Siempre un lápiz


Para leer yo necesito siempre un lápiz. Tanto si lo que leo son papeles de trabajo, o libros de teología -o de lo que sea-, como si son novelas -incluso de aventuras- o ensayos, o poesía. Cualquier lectura requiere el lápiz. Antes lo requería incluso la lectura del periódico, que ahora se ha hecho -a mi pesar- más digital.

No sé leer sin lápiz. Para mí leer es dialogar: escuchar las palabras que impregnan de tinta las páginas, al tiempo que huelo ese olor especial que tienen las páginas de un libro, y responderles con notas al margen, con comentarios, correcciones, subrayados... El libro me habla, y yo le contesto. Siempre.

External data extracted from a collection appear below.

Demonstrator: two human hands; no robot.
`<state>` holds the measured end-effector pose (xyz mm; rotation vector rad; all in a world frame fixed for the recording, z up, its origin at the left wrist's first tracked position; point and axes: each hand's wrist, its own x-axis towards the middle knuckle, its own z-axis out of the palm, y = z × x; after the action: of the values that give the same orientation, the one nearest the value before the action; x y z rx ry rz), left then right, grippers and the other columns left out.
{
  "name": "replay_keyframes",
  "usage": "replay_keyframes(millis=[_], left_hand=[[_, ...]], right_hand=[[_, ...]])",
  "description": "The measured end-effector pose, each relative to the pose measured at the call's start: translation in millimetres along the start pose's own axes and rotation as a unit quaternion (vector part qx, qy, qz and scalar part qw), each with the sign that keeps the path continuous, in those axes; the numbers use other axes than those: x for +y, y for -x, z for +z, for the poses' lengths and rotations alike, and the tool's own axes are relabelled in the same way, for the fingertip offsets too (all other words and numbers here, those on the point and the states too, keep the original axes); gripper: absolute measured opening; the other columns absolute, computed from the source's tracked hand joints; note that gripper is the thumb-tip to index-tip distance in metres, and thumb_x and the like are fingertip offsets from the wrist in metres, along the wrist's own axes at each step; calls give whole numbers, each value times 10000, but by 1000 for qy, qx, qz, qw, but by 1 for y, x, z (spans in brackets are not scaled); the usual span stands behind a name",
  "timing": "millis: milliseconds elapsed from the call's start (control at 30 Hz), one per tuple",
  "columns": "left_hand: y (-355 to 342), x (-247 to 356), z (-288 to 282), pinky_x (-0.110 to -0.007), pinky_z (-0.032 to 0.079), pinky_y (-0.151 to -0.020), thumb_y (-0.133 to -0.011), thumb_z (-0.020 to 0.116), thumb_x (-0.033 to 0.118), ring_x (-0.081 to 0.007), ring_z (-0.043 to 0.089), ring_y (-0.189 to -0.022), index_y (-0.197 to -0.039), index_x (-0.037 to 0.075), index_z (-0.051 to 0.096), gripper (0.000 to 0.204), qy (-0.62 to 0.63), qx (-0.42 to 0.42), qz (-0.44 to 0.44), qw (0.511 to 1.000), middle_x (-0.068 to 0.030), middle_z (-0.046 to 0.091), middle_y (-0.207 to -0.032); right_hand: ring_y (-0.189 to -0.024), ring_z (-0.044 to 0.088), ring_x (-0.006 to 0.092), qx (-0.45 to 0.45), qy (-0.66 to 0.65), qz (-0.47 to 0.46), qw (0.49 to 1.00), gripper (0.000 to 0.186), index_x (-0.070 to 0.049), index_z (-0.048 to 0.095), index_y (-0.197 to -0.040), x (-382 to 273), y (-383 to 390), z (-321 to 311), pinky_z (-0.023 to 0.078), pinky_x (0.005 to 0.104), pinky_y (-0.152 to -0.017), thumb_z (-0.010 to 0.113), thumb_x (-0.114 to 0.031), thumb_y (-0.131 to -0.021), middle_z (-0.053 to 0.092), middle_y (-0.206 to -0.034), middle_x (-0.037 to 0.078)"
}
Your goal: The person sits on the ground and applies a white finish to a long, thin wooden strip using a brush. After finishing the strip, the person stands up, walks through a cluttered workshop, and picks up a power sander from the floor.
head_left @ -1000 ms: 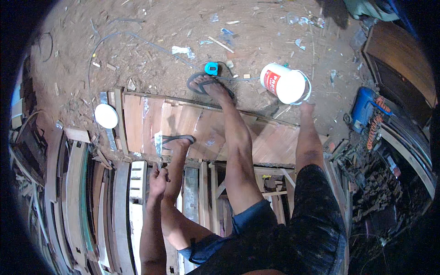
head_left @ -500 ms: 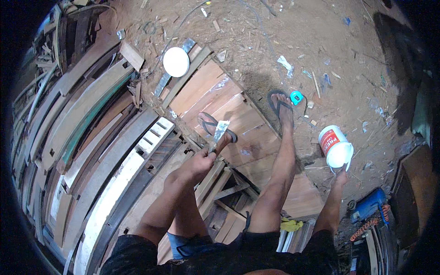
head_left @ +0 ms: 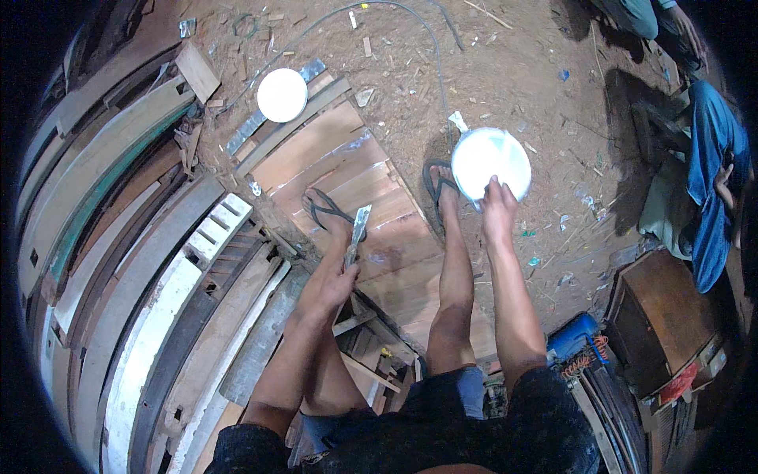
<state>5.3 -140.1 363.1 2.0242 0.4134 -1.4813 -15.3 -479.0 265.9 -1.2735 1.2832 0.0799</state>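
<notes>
Our left hand [head_left: 332, 280] is closed around the handle of a putty knife [head_left: 357, 233], whose flat pale blade points away from us over the wooden panel [head_left: 339, 170], while our right hand [head_left: 499, 209] pinches the near rim of a white bucket [head_left: 491, 163] with the fingers curled over its edge (we cannot tell how much of the weight the fingers carry, nor whether the bucket's base touches the ground). The bucket hangs just beyond our right foot in its sandal [head_left: 439, 186], at the panel's right edge, over dirt strewn with wood chips; our left foot sits in a second sandal [head_left: 325, 209] on the boards, close under the blade. From here we judge the rim pinch to be the weak point: a one-sided hold on an open bucket lets it tilt, and whatever is inside could slop onto the boards or our foot. The blade tip is near our left foot, so a slip of the wrist could nick the toes. We stand on smooth planks in loose sandals, with stacked curved timbers [head_left: 118, 237] to our left and a gap of frame pieces below us, so a shifted step could turn an ankle. A round white lid [head_left: 282, 95] lies at the panel's far corner, well apart from the bucket, and a cable [head_left: 379, 9] crosses the dirt beyond it, a possible snag.
</notes>
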Motion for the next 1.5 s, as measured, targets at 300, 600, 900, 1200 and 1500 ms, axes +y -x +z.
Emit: replay_keyframes(millis=[300,600,900,1200,1500], left_hand=[[-48,6,-23,-234,446,-683,-1002,472,251,-120,555,-707,-1275,38,482,347,240,43,30,969,-59,583,-845],[-135,126,-26,-269,465,-703,-1032,450,362,-132,576,-786,-1151,53,554,346,358,-52,120,925,-16,573,-913],[-227,124,8,-357,490,-745,-1001,466,446,-216,635,-836,-1018,32,619,442,79,-71,192,976,-116,657,-909],[-340,142,-71,-375,517,-786,-927,613,271,-251,678,-856,-1081,6,623,306,160,305,246,906,-174,699,-951],[-356,144,-61,-344,529,-739,-902,646,215,-204,692,-796,-1050,47,631,224,207,306,243,897,-101,720,-860]], right_hand=[[-613,516,89,-180,-52,-21,982,250,-19,628,-908,-62,-127,163,465,272,-576,603,-258,-975,535,-717,-7],[-843,646,159,-121,106,-114,980,374,16,681,-1107,-31,-89,142,509,328,-780,622,-320,-955,690,-919,83],[-720,629,147,-221,19,-28,975,210,-27,672,-1007,-32,-66,140,484,304,-638,583,-213,-972,635,-753,46],[-1042,535,395,-88,516,-471,710,651,-241,389,-1479,-13,-152,137,479,460,-862,572,-44,-886,536,-1181,228],[-961,572,378,-137,579,-392,702,575,-225,474,-1427,-14,-140,81,489,468,-799,575,-43,-892,540,-1059,199]])
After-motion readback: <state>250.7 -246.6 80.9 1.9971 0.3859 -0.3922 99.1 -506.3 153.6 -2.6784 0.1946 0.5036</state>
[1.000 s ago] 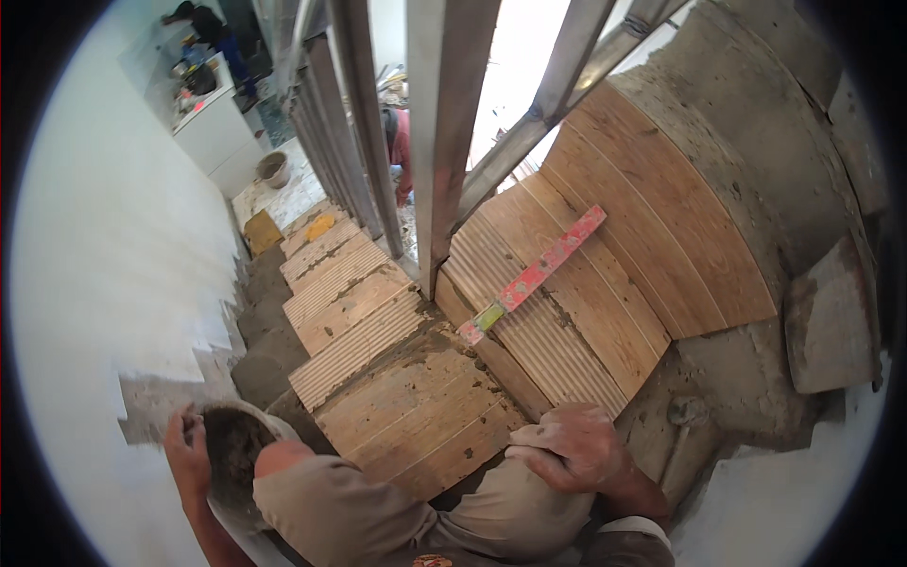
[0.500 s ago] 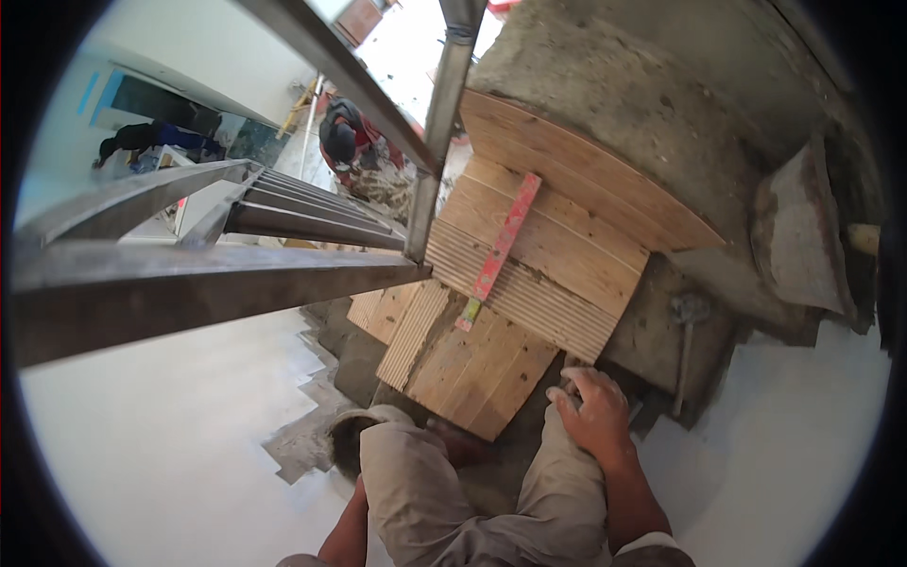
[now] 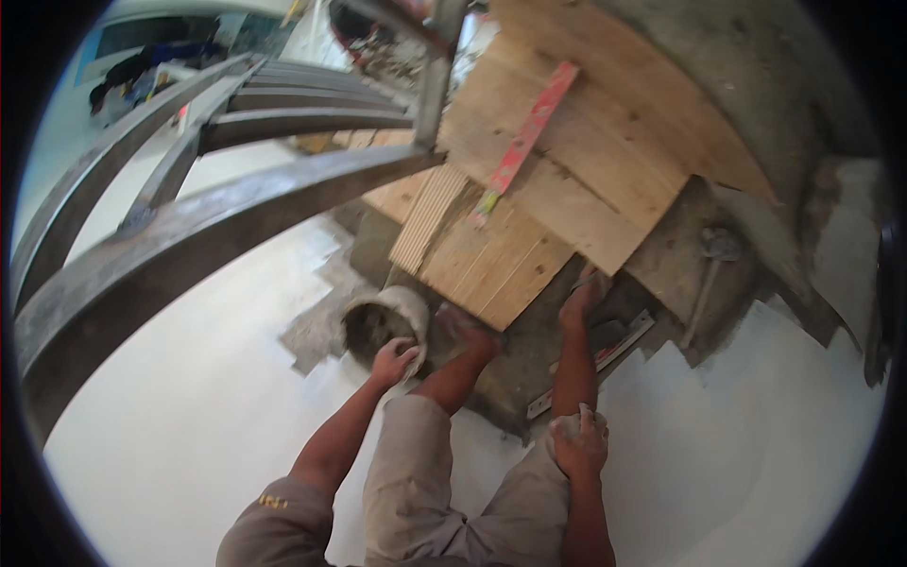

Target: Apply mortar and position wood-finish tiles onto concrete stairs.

Me da igual que sea un portaminas con las minas de 0,5 o un lápiz de toda la vida, al que hay que sacarle punta de vez en cuando, para mantenerla afilada. El lápiz es mi instrumento de lectura, casi tanto como la mirada y el entendimiento y la imaginación. Es la manera de relacionarme con lo que leo, la forma de anudarme a aquello que descubro, que me emociona o me desespera.

En el fondo es una manera de cerrar el círculo. El origen de cada letra y cada palabra que leo fue un lápiz, o una pluma, o un bolígrafo... al menos cuando escribir era algo más que teclear. Echo de menos las cartas manuscritas de otros tiempos. Ese género íntimo y cercano que conectaba sentimientos. Ningún correo electrónico las iguala.

Pues eso, dejo el teclado, y sigo con el lápiz sobre las páginas del libro -de los libros, mejor, porque suelen ser dos o tres a la vez- que voy leyendo.

Poder leer es un regalo. Un grandísimo regalo.